# Piggyback onto 86.5-89?



## OldSchoolAce (Sep 12, 2011)

Okay so I have been trying to hook up my Apexi SAFC-II into my '88 but I have only found a write-up for a 90-95. So I've come to the conclusion that if a 90-95 ECU fits into an 86.5-89, then the wiring must be similar, if not the same, but I can't find if the 2nd gen ECU fits into the 1st gen. If anybody has hooked up an AFC into a 1st gen Hardbody, that feels like sharing info, that would be great...I literally spent all day yesterday looking at forums, googling, doing anything I can to hook up this AFC, with no luck. All I really need is the rpm signal wire, knock sensor wire(if it has one as I'm new to Nissan tuning, I'm a Honda tuner), ECU power wire, airflow sensor signal, throttle signal, and ground. Any help would be greatly appreciated!

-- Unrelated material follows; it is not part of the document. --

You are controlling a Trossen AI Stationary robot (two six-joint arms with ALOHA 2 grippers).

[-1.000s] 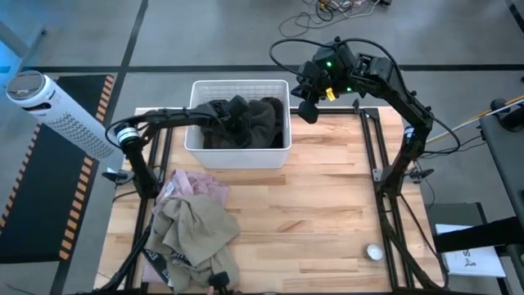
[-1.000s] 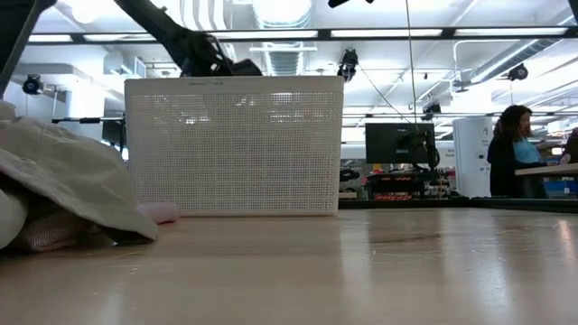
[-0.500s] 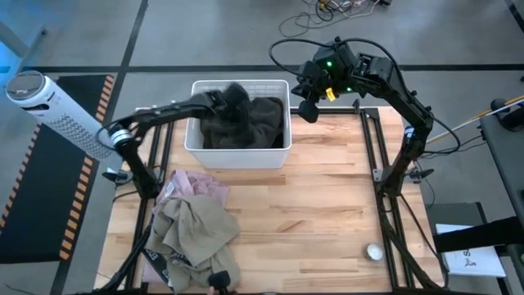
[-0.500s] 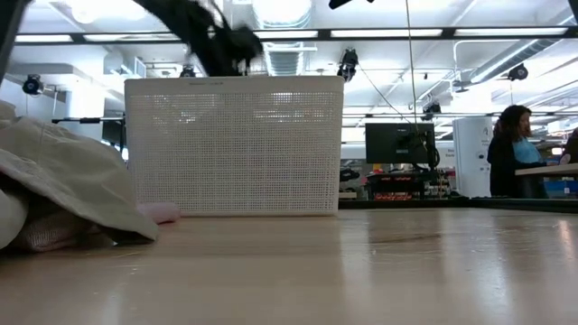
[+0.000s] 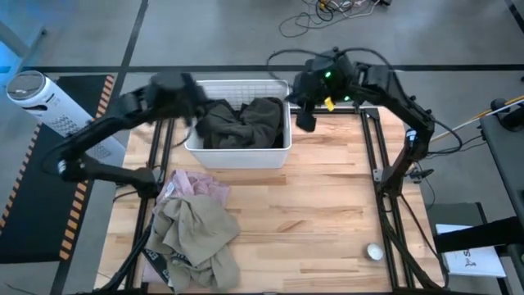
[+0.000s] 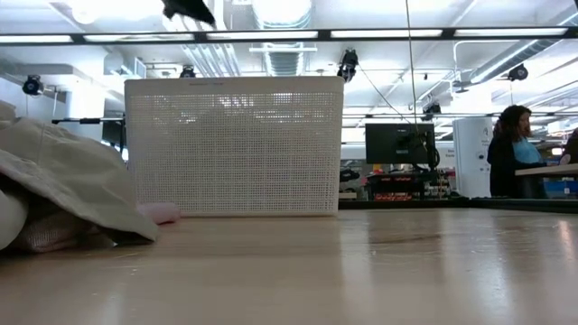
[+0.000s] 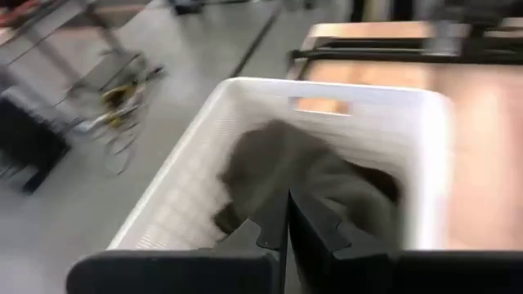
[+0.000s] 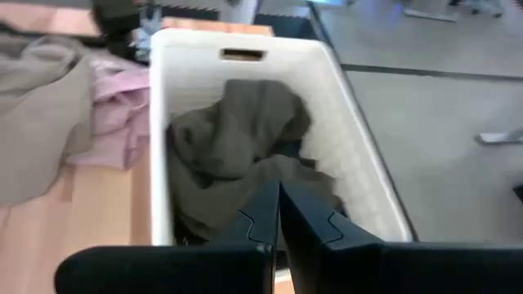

Here's the link to the 90-95 AFC hookup

http://nissantrailriders.com/forum/viewtopic.php?f=24&t=1576


----------



## OldSchoolAce (Sep 12, 2011)

Nothing? Well would anybody happen to have a diagram to the pinout for an 88? I have a Haynes but it's not specific as to what wire sends exactly what signal. It's more or less the color of the wire and where it's supposed to connect to.


----------



## smj999smj (Jan 1, 2006)

I would imagine that the wiring is differant as the 88's were equipped with the Z24i and VG30i engines (both TBI) and the 90-95's were equipped with the KA24e and the VG30e (both multi-port injected). I can probably get you the ECM pinout diagram. Send me an E-mail to [email protected] and I'll send it to you if I have it. Put "RE: 88HB ECM pinout" in the subject line. Also, let me know if it's 2WD or 4X4, MT or AT, and Z24i or VG30i.


----------



## OldSchoolAce (Sep 12, 2011)

Awesome. Should be a big help, so we'll see. Thanks again man!


----------



## smj999smj (Jan 1, 2006)

Info sent..


----------



## OldSchoolAce (Sep 12, 2011)

So I hooked it up and it works great! I'll do a write-up with diagrams later this week, in case anybody else needs the info.


----------